Make AST like a XML/HTML doc!

Using ast-grep's API is like web scraping using beautiful soup or pyquery. You can use SgNode to traverse the syntax tree and collect information from the nodes.

A common workflow to use ast-grep's Python API is:

  1. Parse a string into a syntax tree by using SgRoot
  2. Get the root node of the syntax tree by calling root.root()
  3. find relevant nodes by using patterns or rules
  4. Collect information from the nodes

Example:

python
from ast_grep_py import SgRoot

root = SgRoot("print('hello world')", "python") # 1. parse
node = root.root()                              # 2. get root
print_stmt = node.find(pattern="print($A)")     # 3. find
print_stmt.get_match('A').text()                # 4. collect information
# 'hello world'

SgRoot

The SgRoot class has the following signature:

python
class SgRoot:
    def __init__(self, src: str, language: str) -> None: ...
    def root(self) -> SgNode: ...

__init__ takes two arguments: the first argument is the source code string, and the second argument is the language name. root returns the root node of the syntax tree, which is an instance of SgNode.

Example:

python
root = SgRoot("print('hello world')", "python") # 1. parse
node = root.root()                              # 2. get root

The code above parses the string print('hello world') into a syntax tree, and gets the root node of the syntax tree.

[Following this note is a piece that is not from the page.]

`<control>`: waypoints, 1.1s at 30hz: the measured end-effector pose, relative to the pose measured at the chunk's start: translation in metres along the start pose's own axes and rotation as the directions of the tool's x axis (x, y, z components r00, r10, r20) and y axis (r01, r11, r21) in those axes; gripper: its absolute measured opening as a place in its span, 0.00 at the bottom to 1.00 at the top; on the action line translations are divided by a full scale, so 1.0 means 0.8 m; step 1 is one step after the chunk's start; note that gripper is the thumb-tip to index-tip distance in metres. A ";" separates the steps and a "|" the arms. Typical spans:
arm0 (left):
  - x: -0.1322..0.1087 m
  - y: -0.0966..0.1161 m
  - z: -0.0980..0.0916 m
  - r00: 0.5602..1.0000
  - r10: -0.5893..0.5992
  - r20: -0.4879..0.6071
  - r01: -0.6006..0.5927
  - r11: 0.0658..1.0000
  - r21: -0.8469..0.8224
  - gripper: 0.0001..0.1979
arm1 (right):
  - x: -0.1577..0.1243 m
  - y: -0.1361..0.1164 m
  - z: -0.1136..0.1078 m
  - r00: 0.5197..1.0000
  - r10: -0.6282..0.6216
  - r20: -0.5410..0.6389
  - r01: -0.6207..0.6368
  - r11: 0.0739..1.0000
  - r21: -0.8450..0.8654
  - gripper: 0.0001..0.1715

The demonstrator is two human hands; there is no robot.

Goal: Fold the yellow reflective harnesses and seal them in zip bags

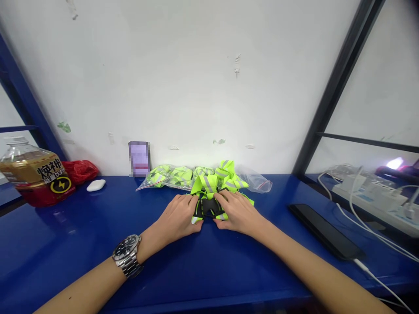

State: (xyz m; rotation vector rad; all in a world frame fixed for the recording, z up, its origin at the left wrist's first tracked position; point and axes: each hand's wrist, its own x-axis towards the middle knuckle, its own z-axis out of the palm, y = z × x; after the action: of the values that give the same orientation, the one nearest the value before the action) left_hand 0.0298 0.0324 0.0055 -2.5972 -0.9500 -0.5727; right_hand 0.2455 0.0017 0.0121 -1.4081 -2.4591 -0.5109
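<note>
Near the middle of the blue table lies a neon yellow-green strap bundle (pixel 208 184) with grey reflective stripes and a black buckle (pixel 210 206) at its front. My left hand (pixel 182 214) grips the left side of the bundle beside the buckle, thumb below and fingers on top. On the other side my right hand (pixel 238 213) pinches the same bundle, its fingers curled over the edge. Behind, clear plastic bags (pixel 181 175) hold more folded neon straps against the wall. Part of the bundle is hidden under my fingers.
On the blue table (pixel 183 270), a large bottle (pixel 34 174), a red bag (pixel 81 171) and a white case (pixel 96 185) are at left. A phone (pixel 139 158) leans on the wall. At right lie a black phone (pixel 325 231) with a cable and white power strips (pixel 376 198).
</note>
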 end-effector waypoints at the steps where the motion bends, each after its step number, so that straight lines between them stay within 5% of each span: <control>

The root node can be used to find other nodes in the syntax tree.

SgNode

SgNode is the most important class in ast-grep's Python API. It provides methods to inspect and traverse the syntax tree. The following sections will introduce several methods in SgNode.

Example:

python
node = root.root()
string = node.find(kind="string")
assert string # assume we can find a string node in the source
print(string.text())

You can use find and find_all to search for nodes in the syntax tree.

  • find returns the first node that matches the pattern or rule.
  • find_all returns a list of nodes that match the pattern or rule.
python
# Search
class SgNode:
    @overload
    def find(self, **kwargs: Unpack[Rule]) -> Optional[SgNode]: ...
    @overload
    def find_all(self, **kwargs: Unpack[Rule]) -> List[SgNode]: ...
    @overload
    def find(self, config: Config) -> Optional[SgNode]: ...
    @overload
    def find_all(self, config: Config) -> List[SgNode]: ...

find has two overloads: one takes keyword arguments of Rule, and the other takes a Config object.

Search with Rule

Using keyword arguments rule is the most straightforward way to search for nodes.

The argument name is the key of a rule, and the argument value is the rule's value. You can passing multiple keyword arguments to find to search for nodes that match all the rules.

python
root = SgRoot("print('hello world')", "python")
node = root.root()
node.find(pattern="print($A)") # will return the print function call
node.find(kind="string") # will return the string 'hello world'
# below will return print function call because it matches both rules
node.find(pattern="print($A)", kind="call")
# below will return None because the pattern cannot be a string literal
node.find(pattern="print($A)", kind="string")

strings = node.find_all(kind="string") # will return [SgNode("hello world")]
assert len(strings) == 1

Search with Config

You can also use a Config object to search for nodes. This is similar to directly use YAML in the command line.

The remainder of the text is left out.